The film's title refers to the five-plus days in 2003 that hiker Aron Ralston spent trapped in an isolated Utah canyon with his lower right arm stuck and crushed by a fallen boulder. It was a dire scenario that would be the realization of anyone's worst fears: trapped, injured, alone, in the middle of nowhere with no ability to communicate, and no one else knowing where you are.
In short, an absolutely hopeless situation. And yet he lived to tell the tale, not by some stroke of luck or fate but rather digging deep into a reservoir of unimaginable perseverance that is born only of a will to live at all costs. In Ralston's case, the cost is simultaneously gruesome and courageous.
Similarly, the chutzpah to make an engaging movie about an immobile character is in itself daring, and seemingly the opposite construct of Oscar-winning director Danny Boyle's brand of hyper-kinetic filmmaking (Slumdog Millionaire, Trainspotting, 28 Days Later). From the opening sequence, however, it's clear that energy will be the least of his problems. Boyle is a supreme stylist of modern cinematic language and, in what may have been his biggest challenge to date ("an action movie with a guy who can't move," as Boyle describes it), he delivers.
Wisely, the film's first act is pre-predicament. Boyle establishes Ralston's adventurous persona through audacious feats of hiking-and-biking—cliff jumping, crevasse scaling, canyon diving, etc.—capturing both the adrenaline and majesty found in the exploits of this all-terrain thrill seeker. Before Ralston literally finds himself between a rock and a hard place, we experience some truly breathtaking moments.
Boyle's cinematic flair certainly drives that, as does James Franco (the Spider-Man films, Pineapple Express) who embodies Ralston's free spirit with charismatic zeal. He is driven in a laid-back sort of way, carefree yet addictively seeking the next natural high. Caution rarely crosses his mind, and fear never does. He's the master of his own recklessness, a talent as impressive as it is impossible to maintain. Ralston's luck finally runs out in one single, swift, uncontrollable moment. Suddenly he's trapped, without so much as a cute volleyball to talk to.

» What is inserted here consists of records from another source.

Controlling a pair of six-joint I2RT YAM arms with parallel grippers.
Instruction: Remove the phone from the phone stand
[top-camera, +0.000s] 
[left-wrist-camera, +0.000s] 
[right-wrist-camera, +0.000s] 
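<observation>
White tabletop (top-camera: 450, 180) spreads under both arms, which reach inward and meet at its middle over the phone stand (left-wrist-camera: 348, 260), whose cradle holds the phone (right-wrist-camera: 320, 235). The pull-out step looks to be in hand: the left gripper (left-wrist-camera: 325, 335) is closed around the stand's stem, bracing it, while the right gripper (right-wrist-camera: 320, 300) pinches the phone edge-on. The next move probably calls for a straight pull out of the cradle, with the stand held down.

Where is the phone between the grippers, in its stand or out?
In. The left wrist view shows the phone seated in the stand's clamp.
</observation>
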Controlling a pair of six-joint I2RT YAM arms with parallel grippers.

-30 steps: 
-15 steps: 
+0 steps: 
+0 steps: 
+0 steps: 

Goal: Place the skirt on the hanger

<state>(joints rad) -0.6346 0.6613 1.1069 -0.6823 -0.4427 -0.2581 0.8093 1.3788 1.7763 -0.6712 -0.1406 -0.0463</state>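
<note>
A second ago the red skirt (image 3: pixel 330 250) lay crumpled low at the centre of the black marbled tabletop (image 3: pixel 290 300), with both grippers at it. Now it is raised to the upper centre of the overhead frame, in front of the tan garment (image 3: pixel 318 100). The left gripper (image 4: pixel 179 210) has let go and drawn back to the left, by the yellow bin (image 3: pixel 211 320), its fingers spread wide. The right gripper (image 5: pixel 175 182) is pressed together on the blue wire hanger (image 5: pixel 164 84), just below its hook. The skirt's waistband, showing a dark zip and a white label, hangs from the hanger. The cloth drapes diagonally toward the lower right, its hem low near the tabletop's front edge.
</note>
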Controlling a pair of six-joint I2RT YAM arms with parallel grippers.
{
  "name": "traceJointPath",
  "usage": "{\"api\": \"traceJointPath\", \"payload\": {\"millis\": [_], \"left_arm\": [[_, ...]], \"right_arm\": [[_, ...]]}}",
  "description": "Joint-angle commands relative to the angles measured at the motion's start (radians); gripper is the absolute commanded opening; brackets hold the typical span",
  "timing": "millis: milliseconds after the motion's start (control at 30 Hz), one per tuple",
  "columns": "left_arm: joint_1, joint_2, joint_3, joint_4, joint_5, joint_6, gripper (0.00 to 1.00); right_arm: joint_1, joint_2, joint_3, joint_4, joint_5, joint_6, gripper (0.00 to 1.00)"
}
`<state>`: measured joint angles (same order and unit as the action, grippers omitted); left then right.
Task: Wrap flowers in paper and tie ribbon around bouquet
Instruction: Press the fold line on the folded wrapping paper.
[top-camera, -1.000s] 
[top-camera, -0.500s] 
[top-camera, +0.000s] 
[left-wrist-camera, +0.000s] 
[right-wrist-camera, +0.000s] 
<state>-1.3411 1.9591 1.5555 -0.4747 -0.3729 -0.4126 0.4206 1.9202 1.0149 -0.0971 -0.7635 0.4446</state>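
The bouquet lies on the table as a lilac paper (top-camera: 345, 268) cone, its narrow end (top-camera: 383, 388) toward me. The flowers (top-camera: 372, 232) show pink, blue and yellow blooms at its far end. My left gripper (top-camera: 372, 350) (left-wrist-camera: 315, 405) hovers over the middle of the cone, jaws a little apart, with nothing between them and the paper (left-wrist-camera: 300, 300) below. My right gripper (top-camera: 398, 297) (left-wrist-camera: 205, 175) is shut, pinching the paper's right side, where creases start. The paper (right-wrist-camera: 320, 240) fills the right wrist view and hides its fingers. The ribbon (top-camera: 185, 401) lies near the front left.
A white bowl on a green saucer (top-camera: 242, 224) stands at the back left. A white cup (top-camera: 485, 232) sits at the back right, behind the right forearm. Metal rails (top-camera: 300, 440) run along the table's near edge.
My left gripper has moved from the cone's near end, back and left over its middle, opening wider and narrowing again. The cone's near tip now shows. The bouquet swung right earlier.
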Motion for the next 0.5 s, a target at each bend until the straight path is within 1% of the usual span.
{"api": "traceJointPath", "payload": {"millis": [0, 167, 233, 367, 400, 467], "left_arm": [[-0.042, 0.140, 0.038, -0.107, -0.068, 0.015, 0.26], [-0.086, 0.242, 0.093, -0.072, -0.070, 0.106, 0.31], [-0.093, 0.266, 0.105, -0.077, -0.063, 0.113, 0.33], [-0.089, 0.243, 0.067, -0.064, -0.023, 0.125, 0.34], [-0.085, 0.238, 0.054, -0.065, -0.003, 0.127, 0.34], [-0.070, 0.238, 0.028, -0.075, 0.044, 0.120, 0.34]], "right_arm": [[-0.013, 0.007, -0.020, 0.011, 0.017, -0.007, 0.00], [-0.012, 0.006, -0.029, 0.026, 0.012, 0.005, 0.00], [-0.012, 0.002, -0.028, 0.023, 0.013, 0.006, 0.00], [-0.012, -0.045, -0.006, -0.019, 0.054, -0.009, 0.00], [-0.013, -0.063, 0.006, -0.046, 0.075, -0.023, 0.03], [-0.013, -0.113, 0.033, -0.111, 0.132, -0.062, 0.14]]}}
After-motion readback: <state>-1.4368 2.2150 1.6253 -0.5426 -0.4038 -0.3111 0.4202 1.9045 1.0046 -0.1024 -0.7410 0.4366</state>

Yet despite being stuck, the film remains intensely absorbing. First, it's impressive to watch how proactive Ralston is, taking stock of how he can utilize the gear from his backpack. He's inventive and determined in those initial hours, but then as that first night sets in so does the sinking feeling of hopelessness. Eventually "the elements" also come into play, which Boyle effectively heightens. A torrential rain can be a blessing and a curse for a guy who needs water but is also stranded in a cavern that can be quickly flooded.
There's minimal dialogue, save the desperate cries for help and occasional video journals. Instead, we experience his experience, one that is at first physical torture but then also expands to psychological. Flashbacks, daydreams and hallucinations increasingly haunt his mind, all the while his physical pain becomes more severe as he continues to work at breaking free. It's often cringe-inducing, triggering queasy phantom pains, prompting one to cover eyes and look away. At early film festivals, some viewers reportedly passed out and suffered panic attacks. Suffice it to say, this is not for the faint of heart—especially Ralston's ultimate and horrific "last resort" solution.